What the exercise asks: Using the records below, write out again exactly the lines that begin at the line containing "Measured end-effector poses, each" and end at the line containing "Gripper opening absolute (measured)", and no other lines.

Saved entries:
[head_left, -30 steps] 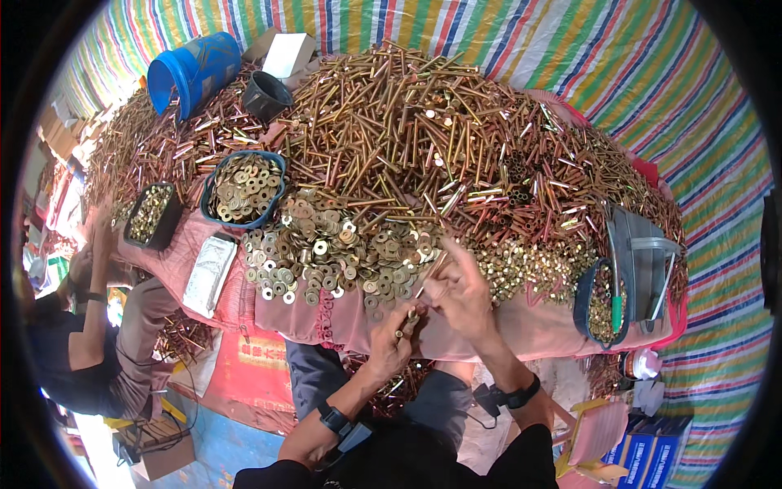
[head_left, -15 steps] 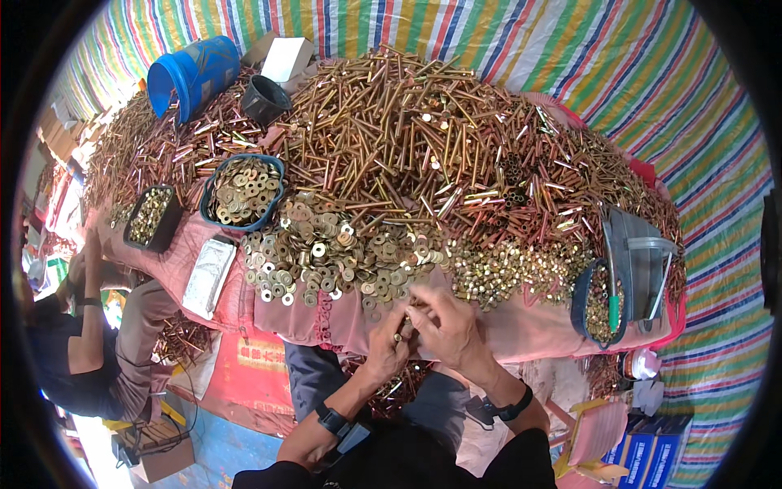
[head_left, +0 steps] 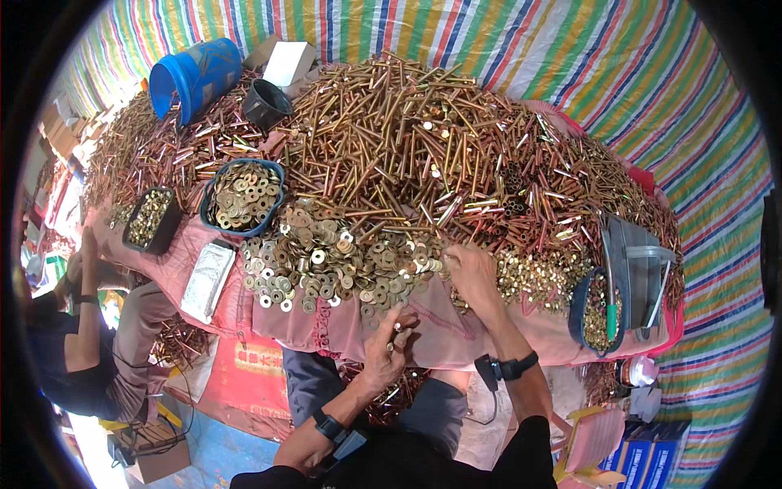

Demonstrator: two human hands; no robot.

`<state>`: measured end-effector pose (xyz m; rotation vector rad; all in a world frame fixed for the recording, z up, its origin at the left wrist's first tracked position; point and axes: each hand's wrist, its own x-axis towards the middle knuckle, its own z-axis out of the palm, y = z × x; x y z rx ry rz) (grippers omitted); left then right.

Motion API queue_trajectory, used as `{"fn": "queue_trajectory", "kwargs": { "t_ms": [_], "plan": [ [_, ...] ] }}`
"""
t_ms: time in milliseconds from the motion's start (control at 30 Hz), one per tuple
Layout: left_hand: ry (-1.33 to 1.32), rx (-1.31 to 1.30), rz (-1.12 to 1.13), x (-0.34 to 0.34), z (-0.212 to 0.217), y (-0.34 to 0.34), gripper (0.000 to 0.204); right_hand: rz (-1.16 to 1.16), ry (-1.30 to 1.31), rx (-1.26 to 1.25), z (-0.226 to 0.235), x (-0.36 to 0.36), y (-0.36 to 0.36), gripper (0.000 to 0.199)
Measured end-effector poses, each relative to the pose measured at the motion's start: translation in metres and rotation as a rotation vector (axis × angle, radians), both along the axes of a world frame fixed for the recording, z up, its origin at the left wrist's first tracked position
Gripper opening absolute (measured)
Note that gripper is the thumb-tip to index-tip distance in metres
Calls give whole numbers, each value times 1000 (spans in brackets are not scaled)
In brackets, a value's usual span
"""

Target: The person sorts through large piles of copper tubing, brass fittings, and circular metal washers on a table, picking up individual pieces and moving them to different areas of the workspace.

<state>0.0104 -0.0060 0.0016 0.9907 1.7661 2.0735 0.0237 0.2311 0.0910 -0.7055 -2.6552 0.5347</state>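
Observation:
My left hand is curled, palm up, at the near edge of the pink cloth. Short ends of bolts stick out between its fingers; their full length is hidden. Farther forward, my right hand has its bent fingertips down among the metal parts, where the flat washers meet the small brass-coloured nuts. Whatever its fingertips pinch is too small to make out. Behind both hands rises a big heap of long bolts, with short metal tubes toward its right.
A blue-rimmed basin of washers, a black tray of nuts and a foil packet lie to the left. At right are a nut basket and grey plastic containers. A blue bucket lies behind. Another person sits at far left.
My hands were together at the cloth's near edge. The right hand has moved forward and right to the border of washers and nuts; the left has shifted slightly left and down, still holding bolts.

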Motion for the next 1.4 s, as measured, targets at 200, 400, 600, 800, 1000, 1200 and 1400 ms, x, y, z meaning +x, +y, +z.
{"fn": "queue_trajectory", "kwargs": {
  "t_ms": [200, 400, 600, 800, 1000, 1200, 1400],
  "plan": [
    [-19, 30, -19, 2, -3, 0, 56, 130, -202, 74, -13, -31, 24, 19],
    [87, -21, -1, -2, -6, -1, 53, 257, -236, 162, -11, -38, 33, 11],
    [119, -22, 32, 0, -3, 1, 51, 404, -38, 121, -5, -18, 28, 8],
    [139, -18, 43, -2, -4, 3, 52, 285, -27, 177, -14, -23, 27, 9],
    [133, -9, 63, 0, -3, 3, 53, 328, -143, 169, -20, -31, 33, 10],
    [149, -11, 73, 0, -4, 4, 53, 423, -59, 129, -25, -34, 39, 8],
    [157, -29, 72, 0, -5, 4, 53, 491, 27, 103, -23, -24, 22, 13]
  ]
}}
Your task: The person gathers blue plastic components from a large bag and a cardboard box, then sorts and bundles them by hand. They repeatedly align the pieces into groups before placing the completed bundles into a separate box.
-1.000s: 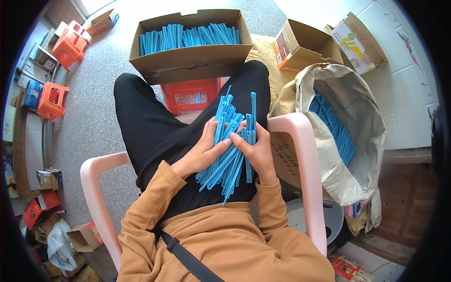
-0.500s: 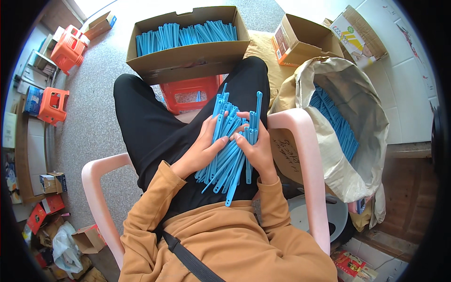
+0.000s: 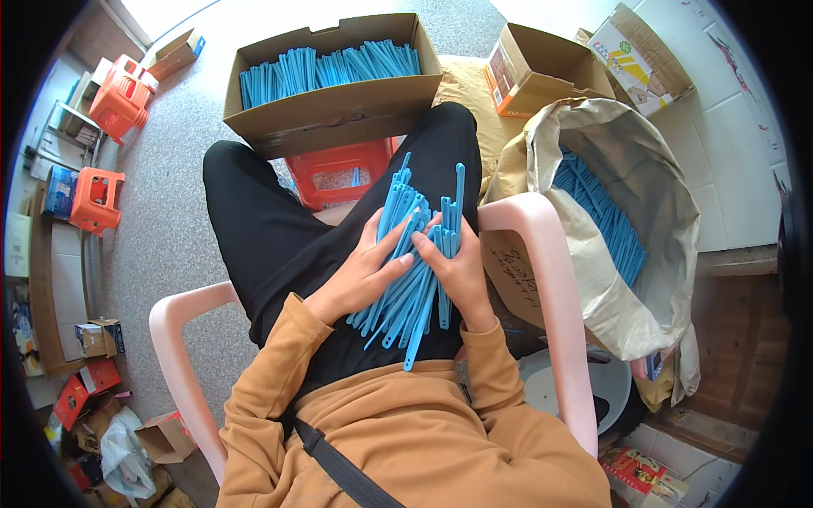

Result below:
Measured end-effector poses, each relative to the pose measured at the motion's start: translation in metres and rotation as a rotation vector (axis × angle, radians), both along the axes of a world frame fixed for the recording, z up, its origin at the left wrist's first tracked position
Gripper opening absolute (measured)

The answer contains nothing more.